* Work task: Go through the material below and count the lines with the string "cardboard"; the number is the whole answer.

BEGIN Provided material

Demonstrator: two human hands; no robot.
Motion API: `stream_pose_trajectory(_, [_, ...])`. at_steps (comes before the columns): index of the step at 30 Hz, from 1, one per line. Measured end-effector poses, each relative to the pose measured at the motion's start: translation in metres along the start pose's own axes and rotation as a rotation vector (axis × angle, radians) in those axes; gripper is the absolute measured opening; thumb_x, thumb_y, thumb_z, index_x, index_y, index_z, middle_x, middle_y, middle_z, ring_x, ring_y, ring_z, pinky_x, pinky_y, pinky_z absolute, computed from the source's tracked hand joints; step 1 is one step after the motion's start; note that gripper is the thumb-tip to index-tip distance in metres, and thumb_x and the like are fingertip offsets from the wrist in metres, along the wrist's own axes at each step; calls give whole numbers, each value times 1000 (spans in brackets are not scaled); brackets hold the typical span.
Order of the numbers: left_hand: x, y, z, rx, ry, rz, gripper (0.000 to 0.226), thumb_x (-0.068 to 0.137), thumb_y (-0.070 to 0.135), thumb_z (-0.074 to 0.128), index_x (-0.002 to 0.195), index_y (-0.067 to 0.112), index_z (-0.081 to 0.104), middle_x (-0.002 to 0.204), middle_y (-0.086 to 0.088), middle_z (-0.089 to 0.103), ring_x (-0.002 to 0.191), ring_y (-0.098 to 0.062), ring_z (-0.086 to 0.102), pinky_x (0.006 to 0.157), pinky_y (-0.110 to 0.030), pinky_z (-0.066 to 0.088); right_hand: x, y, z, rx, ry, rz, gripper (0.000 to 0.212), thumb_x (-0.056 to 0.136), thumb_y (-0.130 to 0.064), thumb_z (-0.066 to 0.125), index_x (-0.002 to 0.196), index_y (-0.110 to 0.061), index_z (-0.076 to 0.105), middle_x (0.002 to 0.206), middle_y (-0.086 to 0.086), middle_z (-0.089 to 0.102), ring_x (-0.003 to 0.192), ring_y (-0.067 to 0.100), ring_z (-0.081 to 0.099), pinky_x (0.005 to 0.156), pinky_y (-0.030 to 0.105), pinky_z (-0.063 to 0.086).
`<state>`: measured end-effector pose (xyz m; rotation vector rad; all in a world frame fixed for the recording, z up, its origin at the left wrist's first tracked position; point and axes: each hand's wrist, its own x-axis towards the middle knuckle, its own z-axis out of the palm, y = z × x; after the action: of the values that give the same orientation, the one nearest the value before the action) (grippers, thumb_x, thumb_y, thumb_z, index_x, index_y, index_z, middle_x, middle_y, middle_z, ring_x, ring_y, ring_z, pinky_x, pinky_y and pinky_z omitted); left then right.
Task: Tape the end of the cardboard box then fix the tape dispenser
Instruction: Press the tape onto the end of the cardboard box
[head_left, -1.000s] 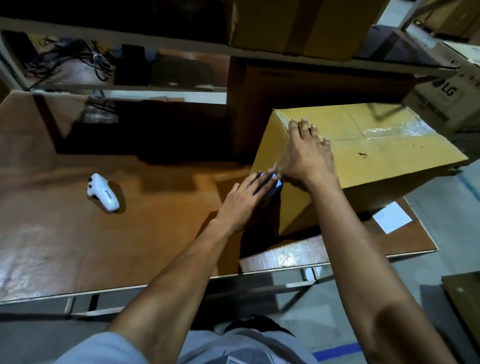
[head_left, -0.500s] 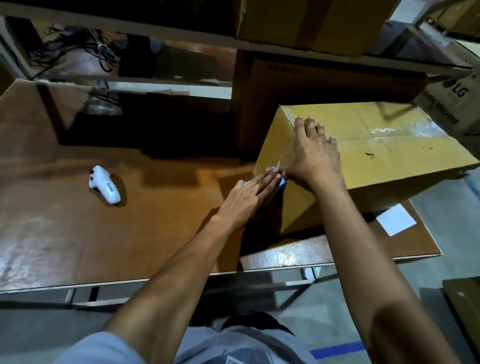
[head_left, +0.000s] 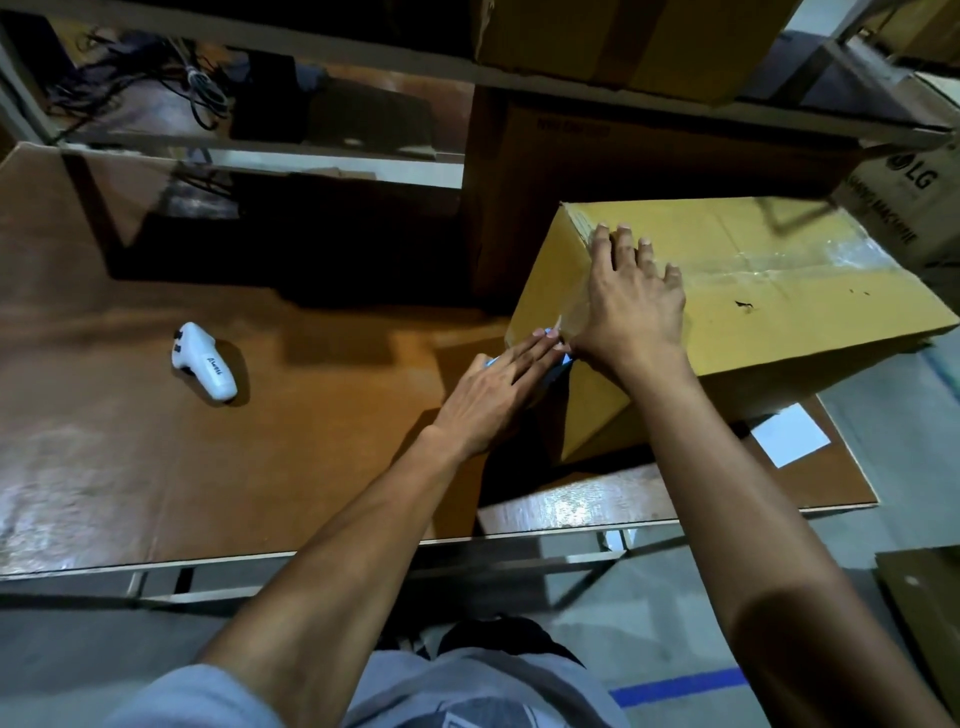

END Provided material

* Solution: 2